Buyers across the board were still bargain hunting while sellers had been unrealistically asking for a 10 per cent increase in asking prices, he said.
He had an offer on a duplex at $770,000 and the seller wanted $850,000. He got a vendor $690,000 for an apartment at Charlotte Street after they asked for $750,000. As long as prices were met, deals were being cut, he said.
“I have sold more in the last two months than I did in the four months leading to the federal election,” Mr Tannous said.
“But prices are not rebounding quickly, with buyers still on ‘older’ downturn prices. Things could pick up by spring and into Christmas.”
However the boom of 2012- 2017 was unlikely to be replicated, he said.
“What that period didn’t have was a royal commission [into banking],” he said.
The clampdown on lending volumes and standards meant credit would not be as easily available this time, particularly in aspirational suburbs outside of the centre of Sydney, he added.

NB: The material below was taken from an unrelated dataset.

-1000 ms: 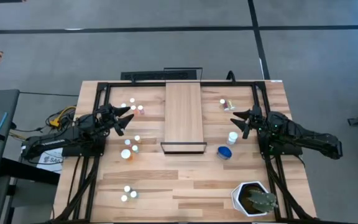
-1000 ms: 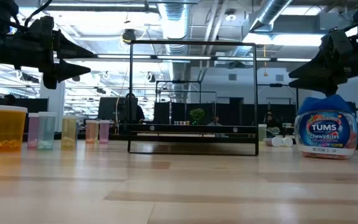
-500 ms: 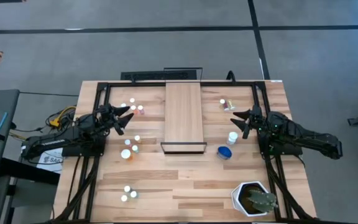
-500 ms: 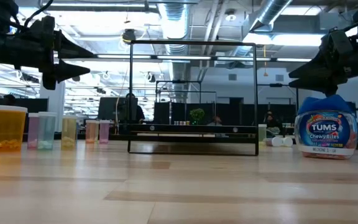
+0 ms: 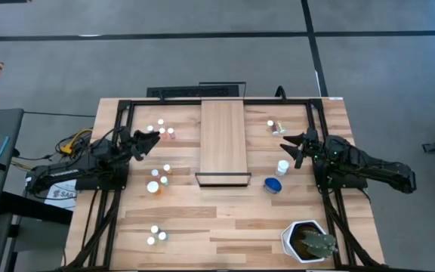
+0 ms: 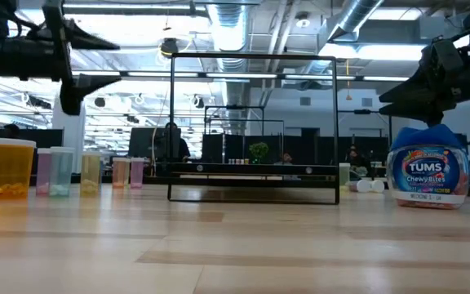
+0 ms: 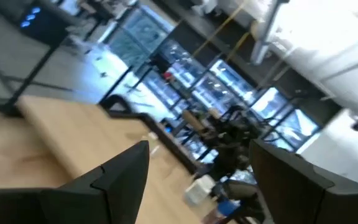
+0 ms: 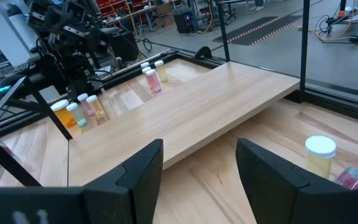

In Melbourne too, auctions may be going well for the northern suburbs of Glenroy, Tullamarine and Broadmeadows but private sales are still slow, Ray White’s Ziya Koksal said.
Overall, while auction numbers are strong, private sale numbers are still very weak, with average days on market for Sydney now ballooned to 90 days from 60 days a year ago, according to Domain. The same is happening in Melbourne.
Price discounting – final sale price against asking price – is now at between 8 to 9 per cent for both cities. A year ago it was just over 6 per cent and in boom times, discounting ticks just over 5 per cent.